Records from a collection
--- START ---
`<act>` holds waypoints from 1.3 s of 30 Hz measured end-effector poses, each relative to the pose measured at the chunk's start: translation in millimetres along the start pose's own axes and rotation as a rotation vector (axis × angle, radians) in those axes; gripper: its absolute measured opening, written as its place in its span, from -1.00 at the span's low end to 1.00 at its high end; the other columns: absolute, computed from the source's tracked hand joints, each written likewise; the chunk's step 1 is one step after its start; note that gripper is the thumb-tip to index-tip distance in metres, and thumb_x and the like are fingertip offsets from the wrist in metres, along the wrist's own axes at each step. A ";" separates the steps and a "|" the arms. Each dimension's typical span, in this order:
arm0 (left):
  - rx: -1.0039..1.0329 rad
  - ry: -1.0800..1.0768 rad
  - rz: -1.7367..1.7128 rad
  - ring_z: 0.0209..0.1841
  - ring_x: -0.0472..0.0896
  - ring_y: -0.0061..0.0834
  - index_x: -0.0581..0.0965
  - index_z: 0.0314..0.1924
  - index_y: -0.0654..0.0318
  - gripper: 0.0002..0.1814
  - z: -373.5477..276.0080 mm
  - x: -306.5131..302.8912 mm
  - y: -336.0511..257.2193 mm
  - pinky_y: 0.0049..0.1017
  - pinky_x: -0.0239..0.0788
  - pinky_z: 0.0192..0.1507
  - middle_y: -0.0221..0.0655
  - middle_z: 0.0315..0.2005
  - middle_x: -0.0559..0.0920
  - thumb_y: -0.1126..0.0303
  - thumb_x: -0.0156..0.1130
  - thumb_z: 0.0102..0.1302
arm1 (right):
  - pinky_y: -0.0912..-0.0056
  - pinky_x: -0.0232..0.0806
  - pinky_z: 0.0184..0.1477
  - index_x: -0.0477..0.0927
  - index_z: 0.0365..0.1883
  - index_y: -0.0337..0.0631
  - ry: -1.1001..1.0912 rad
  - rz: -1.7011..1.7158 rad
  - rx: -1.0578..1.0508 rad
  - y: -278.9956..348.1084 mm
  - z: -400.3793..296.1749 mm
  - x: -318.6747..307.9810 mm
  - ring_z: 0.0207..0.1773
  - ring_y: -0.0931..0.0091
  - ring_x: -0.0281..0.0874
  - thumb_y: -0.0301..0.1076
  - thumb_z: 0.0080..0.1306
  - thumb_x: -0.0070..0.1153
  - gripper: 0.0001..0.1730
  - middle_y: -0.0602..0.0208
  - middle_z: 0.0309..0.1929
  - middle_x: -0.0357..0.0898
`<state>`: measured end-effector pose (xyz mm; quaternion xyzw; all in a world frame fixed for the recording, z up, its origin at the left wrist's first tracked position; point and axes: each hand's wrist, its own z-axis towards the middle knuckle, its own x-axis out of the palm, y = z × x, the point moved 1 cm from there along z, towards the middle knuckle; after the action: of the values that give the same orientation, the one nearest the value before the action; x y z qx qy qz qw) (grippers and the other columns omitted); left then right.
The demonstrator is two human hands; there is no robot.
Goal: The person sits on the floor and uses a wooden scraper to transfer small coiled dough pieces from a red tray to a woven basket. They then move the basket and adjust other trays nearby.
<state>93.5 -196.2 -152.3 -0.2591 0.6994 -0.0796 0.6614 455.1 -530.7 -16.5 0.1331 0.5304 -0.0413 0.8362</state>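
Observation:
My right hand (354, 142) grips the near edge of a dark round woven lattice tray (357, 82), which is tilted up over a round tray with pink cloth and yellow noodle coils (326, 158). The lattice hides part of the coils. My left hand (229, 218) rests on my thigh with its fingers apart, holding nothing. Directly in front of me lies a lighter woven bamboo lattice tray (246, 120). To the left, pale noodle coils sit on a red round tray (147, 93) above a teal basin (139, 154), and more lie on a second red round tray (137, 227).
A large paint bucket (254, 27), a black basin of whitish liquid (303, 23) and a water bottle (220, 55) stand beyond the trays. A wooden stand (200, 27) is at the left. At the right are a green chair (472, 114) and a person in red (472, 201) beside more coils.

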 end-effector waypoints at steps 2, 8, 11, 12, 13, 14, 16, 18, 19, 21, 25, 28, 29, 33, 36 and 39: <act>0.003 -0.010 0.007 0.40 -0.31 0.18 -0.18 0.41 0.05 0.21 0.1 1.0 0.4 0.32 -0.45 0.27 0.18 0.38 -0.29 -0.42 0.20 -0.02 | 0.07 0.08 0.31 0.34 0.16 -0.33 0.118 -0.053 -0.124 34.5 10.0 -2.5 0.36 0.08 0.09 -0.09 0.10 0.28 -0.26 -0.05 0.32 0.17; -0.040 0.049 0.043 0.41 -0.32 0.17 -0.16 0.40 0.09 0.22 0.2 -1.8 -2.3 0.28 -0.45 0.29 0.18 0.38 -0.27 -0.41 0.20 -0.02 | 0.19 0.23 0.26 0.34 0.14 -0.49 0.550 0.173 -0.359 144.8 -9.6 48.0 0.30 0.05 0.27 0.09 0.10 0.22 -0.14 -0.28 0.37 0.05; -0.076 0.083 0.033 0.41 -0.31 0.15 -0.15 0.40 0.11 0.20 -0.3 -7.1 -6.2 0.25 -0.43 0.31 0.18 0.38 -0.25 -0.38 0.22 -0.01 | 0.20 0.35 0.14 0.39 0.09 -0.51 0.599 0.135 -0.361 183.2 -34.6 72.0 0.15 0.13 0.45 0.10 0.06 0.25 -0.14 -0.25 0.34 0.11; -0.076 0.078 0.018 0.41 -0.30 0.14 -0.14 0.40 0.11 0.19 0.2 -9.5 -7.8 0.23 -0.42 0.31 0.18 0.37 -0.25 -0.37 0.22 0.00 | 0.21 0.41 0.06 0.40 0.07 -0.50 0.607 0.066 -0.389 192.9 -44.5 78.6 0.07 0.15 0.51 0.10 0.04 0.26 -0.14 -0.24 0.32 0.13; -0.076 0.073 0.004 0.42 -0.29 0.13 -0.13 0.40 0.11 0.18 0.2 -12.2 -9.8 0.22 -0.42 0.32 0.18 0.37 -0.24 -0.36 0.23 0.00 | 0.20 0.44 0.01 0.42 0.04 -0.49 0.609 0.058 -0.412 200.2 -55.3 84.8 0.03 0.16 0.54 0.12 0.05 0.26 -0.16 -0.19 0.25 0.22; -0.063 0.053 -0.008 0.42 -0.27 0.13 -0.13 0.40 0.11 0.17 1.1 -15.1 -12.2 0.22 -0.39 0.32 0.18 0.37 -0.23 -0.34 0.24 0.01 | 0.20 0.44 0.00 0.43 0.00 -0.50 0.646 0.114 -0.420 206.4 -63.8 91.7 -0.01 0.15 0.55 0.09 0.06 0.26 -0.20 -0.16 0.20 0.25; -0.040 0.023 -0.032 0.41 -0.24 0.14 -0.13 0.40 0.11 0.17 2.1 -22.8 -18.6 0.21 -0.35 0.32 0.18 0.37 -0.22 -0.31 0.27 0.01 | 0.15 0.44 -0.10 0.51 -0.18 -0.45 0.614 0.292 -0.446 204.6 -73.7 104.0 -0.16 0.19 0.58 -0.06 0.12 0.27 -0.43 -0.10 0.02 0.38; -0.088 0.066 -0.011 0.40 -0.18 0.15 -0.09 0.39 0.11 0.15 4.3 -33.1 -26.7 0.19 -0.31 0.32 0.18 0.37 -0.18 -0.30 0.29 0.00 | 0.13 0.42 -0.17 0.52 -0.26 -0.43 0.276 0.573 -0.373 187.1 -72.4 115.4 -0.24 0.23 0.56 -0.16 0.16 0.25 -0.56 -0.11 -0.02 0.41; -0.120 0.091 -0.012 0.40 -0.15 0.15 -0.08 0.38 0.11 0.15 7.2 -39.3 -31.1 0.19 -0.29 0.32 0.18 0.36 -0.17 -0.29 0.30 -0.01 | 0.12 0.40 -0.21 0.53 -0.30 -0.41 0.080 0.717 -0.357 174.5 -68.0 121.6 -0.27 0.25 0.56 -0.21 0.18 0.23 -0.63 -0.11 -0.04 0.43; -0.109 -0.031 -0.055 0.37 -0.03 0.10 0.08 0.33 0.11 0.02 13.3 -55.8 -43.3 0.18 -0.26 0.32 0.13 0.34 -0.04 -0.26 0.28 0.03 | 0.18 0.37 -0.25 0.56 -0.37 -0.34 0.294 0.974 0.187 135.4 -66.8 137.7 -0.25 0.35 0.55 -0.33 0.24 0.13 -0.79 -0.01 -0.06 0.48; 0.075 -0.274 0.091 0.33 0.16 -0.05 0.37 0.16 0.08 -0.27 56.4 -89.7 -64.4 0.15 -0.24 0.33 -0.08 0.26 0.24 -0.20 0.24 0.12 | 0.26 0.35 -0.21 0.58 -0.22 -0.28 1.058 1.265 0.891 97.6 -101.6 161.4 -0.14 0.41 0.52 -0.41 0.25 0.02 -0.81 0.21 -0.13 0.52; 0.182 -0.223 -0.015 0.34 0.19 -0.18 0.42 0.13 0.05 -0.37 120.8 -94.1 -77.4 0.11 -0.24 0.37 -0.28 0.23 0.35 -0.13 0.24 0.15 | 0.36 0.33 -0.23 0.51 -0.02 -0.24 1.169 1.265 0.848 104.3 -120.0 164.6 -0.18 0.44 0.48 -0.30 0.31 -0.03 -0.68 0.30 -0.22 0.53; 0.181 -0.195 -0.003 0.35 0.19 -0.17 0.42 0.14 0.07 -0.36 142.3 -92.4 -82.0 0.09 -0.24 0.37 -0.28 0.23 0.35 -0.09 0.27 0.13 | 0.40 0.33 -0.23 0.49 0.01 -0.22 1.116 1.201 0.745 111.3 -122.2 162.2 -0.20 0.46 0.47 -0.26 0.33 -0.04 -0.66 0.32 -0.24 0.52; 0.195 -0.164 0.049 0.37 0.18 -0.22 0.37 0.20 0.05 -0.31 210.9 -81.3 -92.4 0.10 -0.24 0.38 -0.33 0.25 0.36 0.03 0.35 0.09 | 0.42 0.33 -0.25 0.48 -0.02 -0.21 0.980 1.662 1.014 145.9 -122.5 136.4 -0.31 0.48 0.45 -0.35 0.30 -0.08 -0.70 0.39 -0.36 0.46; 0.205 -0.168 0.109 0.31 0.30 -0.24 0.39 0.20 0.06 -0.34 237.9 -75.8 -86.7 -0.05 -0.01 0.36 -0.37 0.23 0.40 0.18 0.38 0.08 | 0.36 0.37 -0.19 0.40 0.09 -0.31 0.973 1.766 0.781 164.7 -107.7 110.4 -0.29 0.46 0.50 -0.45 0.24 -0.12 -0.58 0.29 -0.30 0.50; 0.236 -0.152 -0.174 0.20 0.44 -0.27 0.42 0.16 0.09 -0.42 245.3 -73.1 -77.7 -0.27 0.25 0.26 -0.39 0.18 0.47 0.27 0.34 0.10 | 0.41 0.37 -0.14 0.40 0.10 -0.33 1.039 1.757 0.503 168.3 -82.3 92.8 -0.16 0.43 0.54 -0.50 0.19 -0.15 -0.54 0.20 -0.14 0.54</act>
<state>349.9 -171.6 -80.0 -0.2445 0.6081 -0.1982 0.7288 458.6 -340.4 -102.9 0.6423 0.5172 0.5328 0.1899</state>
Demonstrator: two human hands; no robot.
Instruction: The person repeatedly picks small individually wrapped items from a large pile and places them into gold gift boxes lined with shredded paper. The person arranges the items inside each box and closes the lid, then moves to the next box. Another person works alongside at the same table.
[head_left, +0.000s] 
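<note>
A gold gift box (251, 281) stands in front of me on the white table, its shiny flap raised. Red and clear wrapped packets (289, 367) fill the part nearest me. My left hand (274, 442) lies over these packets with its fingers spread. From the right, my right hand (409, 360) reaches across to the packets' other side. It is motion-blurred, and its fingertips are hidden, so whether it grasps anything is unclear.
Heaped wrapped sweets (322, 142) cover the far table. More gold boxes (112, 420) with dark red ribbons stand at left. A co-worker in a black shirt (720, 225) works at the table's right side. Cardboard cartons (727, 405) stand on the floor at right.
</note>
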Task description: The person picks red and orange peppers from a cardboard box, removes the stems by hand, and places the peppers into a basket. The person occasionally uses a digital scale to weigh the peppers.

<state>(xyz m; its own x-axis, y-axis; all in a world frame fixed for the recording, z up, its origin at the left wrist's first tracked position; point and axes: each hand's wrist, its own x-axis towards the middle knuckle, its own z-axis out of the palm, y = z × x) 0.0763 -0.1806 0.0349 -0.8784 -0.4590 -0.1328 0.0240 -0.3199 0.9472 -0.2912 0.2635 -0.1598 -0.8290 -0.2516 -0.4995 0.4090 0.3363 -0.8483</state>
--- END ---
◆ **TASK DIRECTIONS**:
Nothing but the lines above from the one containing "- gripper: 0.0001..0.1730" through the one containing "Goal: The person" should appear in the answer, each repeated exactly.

◆ **EXERCISE SOLUTION**:
  - gripper: 0.0001..0.1730
  - middle_y: -0.0602..0.0208
  - middle_z: 0.0309..0.1929
  - middle_x: -0.0357..0.0898
`<state>`: measured end-effector pose (xyz mm; quaternion xyzw; all in a world frame fixed for the recording, z up, its origin at the left wrist's first tracked position; point and axes: each hand's wrist, its own z-axis towards the middle knuckle, its own x-axis out of the palm, y = z × x, the point moved 1 cm from there along z, towards the middle knuckle; after the action: of the values that give the same orientation, the one nearest the value before the action; x y z qx qy qz qw) (grippers and the other columns omitted); left then right.
The demonstrator is two human hands; there is no robot.
Goal: The person sits on the floor and uses a wooden scraper to transfer small coiled dough pieces from a red tray to a woven basket. They then move the basket and adjust other trays nearby.

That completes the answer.